* [WHAT YOU HAVE TO DO]:
Whenever a line in this data holds the word "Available", report that line in full.

* [RECORDS PROVIDED]:
Start of Block

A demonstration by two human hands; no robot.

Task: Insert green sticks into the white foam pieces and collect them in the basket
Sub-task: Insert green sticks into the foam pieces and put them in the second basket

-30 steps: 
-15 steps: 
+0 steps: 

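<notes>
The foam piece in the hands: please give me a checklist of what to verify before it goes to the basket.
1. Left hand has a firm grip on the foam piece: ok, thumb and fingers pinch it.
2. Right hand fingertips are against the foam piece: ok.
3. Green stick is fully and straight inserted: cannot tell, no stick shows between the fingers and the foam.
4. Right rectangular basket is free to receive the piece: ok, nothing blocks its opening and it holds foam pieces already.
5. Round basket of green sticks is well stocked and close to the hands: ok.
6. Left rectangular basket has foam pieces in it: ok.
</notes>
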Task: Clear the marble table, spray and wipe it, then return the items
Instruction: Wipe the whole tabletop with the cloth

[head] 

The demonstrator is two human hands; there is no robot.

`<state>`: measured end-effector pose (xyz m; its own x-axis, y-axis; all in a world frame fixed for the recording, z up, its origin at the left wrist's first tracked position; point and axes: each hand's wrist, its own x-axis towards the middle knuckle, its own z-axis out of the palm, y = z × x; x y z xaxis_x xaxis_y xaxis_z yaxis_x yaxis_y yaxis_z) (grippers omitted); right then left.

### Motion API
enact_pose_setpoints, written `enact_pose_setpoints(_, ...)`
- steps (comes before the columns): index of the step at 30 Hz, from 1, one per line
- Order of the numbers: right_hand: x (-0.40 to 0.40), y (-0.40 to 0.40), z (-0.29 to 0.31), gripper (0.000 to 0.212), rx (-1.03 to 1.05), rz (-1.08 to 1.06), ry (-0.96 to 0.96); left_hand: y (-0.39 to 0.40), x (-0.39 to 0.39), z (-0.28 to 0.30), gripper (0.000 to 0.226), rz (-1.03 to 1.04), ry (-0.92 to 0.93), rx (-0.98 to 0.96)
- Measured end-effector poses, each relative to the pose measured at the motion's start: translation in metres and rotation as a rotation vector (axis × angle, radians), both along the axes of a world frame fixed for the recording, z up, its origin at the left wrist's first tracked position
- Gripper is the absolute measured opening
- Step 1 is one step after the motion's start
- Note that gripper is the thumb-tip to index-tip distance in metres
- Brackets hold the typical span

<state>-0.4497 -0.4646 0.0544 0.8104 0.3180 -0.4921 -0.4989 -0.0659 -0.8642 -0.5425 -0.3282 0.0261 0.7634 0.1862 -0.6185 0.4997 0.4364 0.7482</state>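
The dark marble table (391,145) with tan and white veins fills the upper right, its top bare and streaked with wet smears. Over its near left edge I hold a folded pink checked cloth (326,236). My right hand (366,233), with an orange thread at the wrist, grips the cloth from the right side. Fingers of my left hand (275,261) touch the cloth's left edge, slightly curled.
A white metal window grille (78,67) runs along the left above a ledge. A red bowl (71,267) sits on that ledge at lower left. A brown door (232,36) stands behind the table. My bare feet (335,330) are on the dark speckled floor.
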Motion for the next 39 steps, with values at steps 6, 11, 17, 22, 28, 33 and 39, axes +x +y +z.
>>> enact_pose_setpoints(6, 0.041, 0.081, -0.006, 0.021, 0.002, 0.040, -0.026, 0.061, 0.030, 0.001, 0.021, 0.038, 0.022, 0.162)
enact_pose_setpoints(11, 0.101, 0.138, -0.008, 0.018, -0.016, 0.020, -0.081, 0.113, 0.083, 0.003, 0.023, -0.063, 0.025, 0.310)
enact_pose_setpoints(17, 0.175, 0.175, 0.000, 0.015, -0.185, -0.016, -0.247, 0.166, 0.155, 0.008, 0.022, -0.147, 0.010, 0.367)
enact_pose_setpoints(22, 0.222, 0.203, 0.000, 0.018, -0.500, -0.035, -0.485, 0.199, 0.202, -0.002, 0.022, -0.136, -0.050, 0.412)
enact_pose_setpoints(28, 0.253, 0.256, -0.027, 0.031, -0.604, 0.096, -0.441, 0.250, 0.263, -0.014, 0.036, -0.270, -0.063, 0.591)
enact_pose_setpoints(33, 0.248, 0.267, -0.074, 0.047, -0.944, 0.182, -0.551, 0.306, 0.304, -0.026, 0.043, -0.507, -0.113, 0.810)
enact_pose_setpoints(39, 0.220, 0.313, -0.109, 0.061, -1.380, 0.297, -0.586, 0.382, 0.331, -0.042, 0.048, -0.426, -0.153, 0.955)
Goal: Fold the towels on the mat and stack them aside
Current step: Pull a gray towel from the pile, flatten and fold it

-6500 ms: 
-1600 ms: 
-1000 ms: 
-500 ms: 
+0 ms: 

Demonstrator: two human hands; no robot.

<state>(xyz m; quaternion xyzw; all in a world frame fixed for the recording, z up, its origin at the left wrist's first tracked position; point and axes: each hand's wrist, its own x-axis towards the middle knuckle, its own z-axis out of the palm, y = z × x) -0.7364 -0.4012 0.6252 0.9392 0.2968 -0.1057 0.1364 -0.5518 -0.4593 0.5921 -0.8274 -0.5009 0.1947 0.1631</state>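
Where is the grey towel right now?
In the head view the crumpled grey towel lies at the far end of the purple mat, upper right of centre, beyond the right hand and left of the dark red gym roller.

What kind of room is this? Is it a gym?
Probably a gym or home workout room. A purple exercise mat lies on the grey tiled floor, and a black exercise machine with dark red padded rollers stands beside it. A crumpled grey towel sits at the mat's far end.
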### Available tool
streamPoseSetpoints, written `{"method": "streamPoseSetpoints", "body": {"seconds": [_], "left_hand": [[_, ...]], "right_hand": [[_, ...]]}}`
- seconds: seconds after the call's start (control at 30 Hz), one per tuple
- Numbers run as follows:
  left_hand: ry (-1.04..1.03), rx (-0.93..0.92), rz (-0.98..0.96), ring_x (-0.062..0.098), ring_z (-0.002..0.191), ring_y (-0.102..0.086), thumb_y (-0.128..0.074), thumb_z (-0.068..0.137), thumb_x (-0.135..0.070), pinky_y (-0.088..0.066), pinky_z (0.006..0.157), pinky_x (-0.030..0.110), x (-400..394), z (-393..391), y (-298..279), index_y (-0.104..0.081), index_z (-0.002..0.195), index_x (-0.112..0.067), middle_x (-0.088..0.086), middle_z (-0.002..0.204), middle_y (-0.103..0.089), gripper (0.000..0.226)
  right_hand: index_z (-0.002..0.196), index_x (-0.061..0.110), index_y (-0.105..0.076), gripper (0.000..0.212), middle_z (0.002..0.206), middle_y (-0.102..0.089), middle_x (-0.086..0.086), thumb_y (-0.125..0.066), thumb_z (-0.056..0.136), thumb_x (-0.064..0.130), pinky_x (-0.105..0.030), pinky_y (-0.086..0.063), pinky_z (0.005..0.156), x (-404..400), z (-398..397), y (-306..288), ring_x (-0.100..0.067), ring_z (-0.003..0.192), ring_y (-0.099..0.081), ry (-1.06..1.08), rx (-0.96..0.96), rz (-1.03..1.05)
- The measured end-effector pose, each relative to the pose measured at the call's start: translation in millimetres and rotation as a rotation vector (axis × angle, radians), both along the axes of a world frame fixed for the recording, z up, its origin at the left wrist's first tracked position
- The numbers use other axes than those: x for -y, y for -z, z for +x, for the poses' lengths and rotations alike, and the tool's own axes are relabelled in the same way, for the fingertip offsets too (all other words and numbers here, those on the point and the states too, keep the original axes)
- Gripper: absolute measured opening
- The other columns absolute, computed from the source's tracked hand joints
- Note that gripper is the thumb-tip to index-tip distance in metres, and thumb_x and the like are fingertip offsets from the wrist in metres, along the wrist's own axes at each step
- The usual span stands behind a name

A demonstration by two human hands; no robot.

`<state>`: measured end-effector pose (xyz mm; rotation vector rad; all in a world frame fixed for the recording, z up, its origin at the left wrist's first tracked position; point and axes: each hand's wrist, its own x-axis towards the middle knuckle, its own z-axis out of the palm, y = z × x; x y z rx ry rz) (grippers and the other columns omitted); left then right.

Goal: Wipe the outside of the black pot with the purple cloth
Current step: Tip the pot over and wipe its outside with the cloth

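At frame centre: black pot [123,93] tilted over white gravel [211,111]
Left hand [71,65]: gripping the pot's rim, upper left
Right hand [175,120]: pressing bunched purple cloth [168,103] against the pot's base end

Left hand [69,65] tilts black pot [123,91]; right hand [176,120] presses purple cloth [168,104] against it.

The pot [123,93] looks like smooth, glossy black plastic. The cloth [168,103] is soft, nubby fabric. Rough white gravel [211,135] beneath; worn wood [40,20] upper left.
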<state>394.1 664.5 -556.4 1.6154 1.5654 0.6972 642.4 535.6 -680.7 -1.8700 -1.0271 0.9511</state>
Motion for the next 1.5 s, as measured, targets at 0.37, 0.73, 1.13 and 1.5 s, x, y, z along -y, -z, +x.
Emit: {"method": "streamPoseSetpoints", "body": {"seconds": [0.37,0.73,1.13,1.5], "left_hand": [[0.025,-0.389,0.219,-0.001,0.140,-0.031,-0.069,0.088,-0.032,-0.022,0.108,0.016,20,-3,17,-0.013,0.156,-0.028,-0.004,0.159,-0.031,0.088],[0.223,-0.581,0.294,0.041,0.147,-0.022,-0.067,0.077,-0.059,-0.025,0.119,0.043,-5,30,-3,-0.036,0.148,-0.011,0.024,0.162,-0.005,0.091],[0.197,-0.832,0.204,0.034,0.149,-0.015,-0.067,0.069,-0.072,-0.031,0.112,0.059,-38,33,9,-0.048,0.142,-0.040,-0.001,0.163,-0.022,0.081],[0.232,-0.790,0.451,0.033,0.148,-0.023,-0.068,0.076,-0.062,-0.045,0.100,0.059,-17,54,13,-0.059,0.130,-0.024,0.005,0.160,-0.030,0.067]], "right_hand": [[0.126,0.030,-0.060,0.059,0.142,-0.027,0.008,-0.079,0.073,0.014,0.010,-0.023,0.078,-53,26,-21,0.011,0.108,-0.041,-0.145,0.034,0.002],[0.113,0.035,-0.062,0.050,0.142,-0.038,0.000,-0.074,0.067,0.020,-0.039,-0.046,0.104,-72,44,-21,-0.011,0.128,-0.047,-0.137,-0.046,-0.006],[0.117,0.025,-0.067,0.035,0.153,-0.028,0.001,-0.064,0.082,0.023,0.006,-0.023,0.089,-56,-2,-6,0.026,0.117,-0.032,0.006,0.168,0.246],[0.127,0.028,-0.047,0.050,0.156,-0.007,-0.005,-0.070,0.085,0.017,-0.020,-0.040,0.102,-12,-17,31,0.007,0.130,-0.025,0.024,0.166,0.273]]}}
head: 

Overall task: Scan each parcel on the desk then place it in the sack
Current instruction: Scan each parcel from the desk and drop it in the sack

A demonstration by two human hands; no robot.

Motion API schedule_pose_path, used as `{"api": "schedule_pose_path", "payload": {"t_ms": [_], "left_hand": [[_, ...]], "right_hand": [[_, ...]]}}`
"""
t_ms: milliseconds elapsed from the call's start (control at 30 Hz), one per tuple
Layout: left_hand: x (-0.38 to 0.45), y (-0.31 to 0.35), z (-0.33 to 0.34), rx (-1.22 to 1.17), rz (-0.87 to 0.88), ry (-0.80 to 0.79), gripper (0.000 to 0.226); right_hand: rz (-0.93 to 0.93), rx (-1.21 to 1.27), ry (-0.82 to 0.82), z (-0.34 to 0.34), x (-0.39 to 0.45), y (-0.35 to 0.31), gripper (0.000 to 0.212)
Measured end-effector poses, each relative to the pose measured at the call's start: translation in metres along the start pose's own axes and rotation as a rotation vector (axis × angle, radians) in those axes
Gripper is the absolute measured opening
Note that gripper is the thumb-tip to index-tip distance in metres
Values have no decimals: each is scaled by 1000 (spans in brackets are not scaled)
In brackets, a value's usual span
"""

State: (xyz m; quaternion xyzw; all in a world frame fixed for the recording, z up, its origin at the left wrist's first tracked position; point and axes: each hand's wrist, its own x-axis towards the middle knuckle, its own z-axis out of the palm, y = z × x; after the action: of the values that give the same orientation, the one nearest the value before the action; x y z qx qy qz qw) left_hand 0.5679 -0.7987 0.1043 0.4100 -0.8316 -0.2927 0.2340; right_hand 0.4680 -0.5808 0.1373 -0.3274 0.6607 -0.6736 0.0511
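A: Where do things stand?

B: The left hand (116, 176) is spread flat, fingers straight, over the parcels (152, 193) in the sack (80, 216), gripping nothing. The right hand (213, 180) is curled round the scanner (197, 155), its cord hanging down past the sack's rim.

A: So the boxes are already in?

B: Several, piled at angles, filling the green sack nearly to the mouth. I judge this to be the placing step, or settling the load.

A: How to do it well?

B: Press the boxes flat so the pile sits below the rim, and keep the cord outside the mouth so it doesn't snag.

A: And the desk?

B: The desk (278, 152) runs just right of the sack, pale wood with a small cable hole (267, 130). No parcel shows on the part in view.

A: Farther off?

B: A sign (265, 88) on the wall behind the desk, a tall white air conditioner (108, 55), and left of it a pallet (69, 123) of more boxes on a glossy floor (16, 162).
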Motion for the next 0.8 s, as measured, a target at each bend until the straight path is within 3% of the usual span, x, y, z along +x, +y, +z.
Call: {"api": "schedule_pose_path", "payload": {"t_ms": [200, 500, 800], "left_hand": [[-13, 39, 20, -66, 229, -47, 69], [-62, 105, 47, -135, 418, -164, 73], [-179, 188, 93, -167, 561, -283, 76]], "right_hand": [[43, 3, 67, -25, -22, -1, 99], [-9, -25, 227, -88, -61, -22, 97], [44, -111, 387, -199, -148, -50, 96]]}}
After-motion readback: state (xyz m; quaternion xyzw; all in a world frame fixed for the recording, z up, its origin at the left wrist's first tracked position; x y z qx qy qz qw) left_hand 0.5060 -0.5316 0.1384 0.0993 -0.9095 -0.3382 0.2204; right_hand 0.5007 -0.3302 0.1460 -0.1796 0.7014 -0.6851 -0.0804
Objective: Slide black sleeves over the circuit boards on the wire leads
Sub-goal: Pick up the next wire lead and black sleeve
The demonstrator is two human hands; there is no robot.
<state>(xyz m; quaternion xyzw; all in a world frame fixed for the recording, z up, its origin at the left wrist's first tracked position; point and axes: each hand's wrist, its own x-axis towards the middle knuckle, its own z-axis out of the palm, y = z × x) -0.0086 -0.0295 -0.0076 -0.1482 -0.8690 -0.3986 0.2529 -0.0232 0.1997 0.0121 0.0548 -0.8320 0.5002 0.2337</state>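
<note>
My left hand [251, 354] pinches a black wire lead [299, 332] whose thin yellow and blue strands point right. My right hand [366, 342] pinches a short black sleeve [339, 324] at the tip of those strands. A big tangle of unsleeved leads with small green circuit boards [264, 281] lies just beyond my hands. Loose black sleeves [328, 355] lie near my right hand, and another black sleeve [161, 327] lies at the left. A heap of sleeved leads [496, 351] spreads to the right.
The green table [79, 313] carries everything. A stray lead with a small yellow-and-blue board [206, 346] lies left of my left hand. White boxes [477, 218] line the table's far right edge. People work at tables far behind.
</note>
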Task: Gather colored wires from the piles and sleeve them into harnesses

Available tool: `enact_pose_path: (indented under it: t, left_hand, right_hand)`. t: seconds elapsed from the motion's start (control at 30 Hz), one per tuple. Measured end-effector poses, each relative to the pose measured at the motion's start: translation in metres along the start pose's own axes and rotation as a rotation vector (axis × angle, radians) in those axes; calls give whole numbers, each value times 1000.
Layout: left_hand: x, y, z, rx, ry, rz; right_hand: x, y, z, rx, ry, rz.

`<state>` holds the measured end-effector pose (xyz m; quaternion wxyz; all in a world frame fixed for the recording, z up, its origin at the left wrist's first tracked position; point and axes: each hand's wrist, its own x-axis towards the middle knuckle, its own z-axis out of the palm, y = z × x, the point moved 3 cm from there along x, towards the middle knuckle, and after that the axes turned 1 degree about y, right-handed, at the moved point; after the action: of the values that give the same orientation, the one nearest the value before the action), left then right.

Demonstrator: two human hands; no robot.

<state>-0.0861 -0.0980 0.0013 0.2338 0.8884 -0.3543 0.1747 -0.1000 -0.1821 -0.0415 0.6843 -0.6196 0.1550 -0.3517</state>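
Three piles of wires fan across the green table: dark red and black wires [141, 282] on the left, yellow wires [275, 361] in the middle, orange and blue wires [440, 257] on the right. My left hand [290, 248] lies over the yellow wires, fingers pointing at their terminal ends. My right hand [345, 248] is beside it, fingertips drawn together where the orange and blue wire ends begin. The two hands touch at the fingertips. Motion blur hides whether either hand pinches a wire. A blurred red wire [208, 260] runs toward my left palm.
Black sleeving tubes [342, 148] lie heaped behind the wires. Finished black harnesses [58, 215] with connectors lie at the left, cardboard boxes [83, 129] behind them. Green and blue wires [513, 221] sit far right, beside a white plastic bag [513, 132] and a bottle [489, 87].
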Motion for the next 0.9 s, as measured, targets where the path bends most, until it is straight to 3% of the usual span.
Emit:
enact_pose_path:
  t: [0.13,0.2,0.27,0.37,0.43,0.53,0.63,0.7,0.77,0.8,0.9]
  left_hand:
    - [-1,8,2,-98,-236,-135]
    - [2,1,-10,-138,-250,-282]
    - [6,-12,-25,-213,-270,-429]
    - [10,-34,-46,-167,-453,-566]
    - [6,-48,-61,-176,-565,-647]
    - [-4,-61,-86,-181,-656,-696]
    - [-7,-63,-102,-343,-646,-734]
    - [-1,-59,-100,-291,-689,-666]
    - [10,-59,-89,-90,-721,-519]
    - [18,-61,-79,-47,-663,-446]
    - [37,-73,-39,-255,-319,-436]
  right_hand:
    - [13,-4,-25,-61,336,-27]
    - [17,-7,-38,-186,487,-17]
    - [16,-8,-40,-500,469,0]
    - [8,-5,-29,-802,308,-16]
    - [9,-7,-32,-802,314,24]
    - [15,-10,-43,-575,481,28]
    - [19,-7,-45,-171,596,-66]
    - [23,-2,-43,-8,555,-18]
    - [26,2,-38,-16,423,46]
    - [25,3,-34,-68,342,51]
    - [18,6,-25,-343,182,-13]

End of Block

* [ANSWER FOR THIS EXERCISE]:
### Available tool
Available tool: `enact_pose_path: (indented under it: t, left_hand, right_hand)`. t: seconds elapsed from the motion's start (control at 30 Hz), one per tuple. Measured end-effector poses, each relative to the pose measured at the motion's start: translation in metres along the start pose's own axes and rotation as a rotation vector (axis × angle, radians) in those axes; calls give whole numbers, each value times 1000.

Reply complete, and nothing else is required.